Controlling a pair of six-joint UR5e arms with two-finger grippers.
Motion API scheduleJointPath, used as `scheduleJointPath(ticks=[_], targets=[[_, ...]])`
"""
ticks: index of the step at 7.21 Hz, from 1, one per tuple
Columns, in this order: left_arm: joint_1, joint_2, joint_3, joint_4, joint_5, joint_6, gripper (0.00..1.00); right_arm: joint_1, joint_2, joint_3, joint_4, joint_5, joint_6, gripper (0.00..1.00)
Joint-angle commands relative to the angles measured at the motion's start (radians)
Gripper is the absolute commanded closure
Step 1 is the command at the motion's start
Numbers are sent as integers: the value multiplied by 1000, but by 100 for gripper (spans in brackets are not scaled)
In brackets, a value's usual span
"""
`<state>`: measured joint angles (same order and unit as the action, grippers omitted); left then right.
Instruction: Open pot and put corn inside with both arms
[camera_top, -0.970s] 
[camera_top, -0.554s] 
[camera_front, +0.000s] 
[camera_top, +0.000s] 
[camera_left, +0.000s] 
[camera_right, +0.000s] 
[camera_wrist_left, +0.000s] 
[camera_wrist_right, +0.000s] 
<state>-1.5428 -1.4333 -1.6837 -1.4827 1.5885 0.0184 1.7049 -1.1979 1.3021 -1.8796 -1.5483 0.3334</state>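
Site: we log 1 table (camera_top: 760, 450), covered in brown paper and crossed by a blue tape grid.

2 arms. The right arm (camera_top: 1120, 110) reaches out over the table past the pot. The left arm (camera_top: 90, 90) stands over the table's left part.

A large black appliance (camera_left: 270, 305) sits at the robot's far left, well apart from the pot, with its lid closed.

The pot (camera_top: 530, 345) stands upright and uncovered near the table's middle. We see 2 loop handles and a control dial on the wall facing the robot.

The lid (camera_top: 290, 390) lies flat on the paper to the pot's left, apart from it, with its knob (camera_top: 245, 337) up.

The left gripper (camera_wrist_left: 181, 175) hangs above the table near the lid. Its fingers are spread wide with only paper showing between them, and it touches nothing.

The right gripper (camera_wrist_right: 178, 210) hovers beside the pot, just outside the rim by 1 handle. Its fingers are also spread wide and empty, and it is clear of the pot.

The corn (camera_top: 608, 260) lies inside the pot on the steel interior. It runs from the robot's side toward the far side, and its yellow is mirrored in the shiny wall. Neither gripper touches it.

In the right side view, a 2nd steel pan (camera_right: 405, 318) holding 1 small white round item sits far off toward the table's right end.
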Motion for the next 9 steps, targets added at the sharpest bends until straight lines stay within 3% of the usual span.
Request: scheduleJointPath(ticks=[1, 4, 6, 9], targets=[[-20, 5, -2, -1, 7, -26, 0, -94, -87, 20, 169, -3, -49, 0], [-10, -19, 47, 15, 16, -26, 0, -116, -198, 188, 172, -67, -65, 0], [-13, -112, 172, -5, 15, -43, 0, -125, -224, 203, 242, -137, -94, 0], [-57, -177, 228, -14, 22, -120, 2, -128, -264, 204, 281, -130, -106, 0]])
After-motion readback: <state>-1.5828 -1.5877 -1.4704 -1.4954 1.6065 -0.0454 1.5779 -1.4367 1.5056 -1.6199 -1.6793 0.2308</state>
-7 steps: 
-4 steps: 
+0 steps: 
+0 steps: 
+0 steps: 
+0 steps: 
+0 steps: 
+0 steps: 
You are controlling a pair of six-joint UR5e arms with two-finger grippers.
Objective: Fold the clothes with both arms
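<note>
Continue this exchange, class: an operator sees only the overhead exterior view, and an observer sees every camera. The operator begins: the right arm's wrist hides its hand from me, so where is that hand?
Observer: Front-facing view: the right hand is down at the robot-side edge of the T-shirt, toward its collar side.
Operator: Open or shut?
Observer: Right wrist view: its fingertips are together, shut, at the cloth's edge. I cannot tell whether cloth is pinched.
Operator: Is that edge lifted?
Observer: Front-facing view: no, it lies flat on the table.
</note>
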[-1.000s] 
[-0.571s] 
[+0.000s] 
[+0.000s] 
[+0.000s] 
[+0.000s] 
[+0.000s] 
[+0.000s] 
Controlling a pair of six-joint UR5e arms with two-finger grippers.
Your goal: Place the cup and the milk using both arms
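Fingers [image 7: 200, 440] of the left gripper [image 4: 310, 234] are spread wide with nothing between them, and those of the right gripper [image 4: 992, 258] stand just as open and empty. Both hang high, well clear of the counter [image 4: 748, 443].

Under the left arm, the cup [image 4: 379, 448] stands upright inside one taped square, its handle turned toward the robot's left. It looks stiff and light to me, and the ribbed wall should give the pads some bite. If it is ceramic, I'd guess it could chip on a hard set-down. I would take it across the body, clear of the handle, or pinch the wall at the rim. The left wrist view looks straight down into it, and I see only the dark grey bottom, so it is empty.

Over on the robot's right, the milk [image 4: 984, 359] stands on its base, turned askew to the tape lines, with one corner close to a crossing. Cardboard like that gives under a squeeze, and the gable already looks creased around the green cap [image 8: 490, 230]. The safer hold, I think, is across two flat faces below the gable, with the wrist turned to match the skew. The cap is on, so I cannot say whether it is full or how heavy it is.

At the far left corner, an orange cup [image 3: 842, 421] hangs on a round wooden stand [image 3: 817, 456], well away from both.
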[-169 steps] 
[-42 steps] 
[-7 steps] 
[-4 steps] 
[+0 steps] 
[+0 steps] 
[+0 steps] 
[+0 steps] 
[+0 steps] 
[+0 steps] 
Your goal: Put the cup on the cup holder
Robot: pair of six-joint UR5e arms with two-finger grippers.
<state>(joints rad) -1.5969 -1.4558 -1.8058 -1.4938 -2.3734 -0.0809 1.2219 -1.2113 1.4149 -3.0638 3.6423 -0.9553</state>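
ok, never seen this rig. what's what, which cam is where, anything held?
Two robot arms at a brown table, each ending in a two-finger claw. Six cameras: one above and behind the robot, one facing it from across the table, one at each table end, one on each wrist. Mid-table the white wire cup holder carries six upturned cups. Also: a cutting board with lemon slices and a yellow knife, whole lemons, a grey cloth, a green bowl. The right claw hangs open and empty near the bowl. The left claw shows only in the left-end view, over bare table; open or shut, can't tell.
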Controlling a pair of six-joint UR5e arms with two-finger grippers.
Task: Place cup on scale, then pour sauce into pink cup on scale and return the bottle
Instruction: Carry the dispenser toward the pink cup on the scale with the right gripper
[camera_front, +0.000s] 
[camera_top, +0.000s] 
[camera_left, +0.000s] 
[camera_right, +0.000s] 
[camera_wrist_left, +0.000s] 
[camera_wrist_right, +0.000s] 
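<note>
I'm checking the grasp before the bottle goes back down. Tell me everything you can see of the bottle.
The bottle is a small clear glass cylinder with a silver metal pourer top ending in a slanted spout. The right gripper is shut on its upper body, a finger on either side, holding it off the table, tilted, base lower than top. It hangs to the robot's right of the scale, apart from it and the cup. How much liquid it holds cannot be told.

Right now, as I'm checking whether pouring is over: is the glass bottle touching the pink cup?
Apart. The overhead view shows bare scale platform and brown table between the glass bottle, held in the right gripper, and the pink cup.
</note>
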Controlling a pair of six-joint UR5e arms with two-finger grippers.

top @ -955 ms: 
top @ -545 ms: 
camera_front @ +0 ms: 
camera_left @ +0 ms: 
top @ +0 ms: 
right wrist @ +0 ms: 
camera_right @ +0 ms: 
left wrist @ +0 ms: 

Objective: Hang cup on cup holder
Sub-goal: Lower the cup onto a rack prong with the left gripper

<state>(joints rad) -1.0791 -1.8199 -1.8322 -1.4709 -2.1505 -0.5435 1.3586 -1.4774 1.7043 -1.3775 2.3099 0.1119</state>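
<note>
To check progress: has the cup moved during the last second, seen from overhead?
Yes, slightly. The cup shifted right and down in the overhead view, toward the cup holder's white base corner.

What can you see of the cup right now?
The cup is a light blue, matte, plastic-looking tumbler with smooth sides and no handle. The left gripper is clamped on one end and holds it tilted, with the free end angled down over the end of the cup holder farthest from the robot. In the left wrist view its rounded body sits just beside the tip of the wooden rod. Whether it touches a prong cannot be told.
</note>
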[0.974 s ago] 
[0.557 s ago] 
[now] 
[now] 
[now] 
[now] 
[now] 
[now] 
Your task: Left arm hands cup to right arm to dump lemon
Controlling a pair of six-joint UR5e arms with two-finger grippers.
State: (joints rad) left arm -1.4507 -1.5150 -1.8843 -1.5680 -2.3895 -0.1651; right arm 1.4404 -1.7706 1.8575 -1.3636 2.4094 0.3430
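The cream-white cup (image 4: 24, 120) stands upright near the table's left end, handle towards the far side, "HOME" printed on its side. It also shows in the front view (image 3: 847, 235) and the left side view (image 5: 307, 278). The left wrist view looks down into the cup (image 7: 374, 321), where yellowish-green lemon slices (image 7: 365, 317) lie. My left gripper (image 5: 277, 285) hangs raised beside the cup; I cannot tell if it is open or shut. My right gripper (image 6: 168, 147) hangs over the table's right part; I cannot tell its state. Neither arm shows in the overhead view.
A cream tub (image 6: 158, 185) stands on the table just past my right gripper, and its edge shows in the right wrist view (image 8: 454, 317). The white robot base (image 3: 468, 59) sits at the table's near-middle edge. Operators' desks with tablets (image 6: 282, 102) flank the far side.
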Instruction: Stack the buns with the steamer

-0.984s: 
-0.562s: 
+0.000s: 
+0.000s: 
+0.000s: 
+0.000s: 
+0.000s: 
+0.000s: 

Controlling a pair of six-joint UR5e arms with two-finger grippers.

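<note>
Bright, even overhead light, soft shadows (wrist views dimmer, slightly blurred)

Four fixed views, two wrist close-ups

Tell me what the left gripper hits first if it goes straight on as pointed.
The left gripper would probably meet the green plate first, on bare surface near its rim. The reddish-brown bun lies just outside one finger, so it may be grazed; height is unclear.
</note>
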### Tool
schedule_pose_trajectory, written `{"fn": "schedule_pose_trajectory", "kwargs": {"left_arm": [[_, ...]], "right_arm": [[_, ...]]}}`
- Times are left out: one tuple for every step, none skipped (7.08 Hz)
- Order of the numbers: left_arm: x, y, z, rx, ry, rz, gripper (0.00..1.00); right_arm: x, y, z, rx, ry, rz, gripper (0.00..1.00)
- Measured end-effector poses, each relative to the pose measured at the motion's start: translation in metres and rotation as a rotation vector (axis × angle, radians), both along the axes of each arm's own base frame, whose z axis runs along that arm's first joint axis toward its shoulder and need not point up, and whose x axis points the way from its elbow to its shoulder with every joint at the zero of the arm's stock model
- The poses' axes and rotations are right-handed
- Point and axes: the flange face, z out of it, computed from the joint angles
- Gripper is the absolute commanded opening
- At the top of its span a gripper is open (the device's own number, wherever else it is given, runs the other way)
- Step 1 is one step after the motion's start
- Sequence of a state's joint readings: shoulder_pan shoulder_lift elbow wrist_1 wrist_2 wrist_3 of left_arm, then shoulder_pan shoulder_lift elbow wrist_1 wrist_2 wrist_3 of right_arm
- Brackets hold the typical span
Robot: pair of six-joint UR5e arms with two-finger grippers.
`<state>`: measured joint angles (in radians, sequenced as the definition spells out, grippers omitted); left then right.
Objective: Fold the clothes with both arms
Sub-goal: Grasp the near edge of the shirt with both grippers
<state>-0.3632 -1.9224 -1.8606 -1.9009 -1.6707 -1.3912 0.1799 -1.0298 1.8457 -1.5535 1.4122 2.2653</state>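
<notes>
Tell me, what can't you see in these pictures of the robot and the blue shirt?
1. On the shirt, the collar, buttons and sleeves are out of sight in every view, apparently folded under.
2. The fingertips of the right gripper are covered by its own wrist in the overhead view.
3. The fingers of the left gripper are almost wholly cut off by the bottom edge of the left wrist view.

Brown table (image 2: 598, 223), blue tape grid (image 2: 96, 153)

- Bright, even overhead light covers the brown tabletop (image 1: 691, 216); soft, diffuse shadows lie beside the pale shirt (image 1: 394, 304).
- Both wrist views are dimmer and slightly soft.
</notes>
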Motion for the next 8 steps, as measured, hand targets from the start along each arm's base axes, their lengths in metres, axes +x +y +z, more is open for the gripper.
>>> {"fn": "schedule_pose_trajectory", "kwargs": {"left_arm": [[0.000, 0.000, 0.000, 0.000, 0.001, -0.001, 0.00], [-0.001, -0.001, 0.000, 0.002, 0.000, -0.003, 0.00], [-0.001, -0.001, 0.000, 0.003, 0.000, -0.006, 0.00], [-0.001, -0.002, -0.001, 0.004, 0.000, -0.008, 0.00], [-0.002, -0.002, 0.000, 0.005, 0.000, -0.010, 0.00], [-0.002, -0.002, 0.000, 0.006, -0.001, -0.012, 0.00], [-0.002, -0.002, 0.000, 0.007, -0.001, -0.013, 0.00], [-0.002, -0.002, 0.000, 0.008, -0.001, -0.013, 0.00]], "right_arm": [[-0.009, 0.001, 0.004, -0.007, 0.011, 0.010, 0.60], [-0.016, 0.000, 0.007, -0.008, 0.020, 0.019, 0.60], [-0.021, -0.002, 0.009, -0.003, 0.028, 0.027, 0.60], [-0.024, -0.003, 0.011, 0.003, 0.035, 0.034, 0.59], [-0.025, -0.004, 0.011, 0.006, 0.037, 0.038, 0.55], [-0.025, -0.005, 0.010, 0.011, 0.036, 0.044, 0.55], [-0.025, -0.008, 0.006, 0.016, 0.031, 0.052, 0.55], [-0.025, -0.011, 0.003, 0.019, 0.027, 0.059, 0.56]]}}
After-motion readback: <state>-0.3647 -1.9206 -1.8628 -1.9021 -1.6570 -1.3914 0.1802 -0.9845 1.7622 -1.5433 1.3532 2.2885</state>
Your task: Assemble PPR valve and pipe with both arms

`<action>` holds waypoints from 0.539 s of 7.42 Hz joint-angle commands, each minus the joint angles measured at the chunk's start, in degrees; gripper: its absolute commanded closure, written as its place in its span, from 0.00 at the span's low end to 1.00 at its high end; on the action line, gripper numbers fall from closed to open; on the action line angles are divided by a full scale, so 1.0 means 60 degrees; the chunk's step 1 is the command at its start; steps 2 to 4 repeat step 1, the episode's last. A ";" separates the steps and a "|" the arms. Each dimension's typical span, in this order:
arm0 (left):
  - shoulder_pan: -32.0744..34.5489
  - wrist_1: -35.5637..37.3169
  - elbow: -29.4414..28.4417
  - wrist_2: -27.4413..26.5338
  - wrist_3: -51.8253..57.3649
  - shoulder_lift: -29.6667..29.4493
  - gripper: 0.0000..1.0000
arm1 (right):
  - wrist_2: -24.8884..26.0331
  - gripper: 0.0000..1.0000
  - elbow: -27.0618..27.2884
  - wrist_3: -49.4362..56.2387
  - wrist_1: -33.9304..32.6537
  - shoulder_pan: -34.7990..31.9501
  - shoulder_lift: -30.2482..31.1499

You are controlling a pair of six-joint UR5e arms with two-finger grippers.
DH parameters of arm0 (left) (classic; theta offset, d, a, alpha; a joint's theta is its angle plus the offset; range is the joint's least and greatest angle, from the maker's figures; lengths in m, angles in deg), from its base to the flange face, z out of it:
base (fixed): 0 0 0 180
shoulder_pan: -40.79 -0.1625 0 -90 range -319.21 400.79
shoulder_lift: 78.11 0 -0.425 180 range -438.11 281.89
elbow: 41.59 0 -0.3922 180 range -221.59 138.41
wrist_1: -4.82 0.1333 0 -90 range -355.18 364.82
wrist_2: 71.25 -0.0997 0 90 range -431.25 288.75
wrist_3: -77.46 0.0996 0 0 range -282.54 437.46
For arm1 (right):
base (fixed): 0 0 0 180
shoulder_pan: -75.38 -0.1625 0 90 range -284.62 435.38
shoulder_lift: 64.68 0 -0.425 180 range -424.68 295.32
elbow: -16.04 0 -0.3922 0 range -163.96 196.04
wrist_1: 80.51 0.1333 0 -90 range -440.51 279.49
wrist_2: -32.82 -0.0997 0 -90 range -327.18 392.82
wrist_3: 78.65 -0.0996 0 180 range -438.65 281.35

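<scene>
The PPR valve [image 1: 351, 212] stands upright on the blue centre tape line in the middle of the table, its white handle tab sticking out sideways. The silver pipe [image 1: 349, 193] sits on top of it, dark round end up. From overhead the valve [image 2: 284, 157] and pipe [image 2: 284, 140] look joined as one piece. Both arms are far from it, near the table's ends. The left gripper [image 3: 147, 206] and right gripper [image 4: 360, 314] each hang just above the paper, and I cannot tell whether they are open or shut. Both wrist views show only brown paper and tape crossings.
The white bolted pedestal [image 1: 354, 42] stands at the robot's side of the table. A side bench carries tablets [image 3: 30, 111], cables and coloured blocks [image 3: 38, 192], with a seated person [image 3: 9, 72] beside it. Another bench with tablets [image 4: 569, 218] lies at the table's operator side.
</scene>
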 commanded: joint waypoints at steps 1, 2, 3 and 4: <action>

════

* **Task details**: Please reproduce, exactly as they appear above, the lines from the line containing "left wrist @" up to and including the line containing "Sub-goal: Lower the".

* **Answer to the exercise**:
left wrist @ +0 ms: 

Objective: Hang cup on cup holder
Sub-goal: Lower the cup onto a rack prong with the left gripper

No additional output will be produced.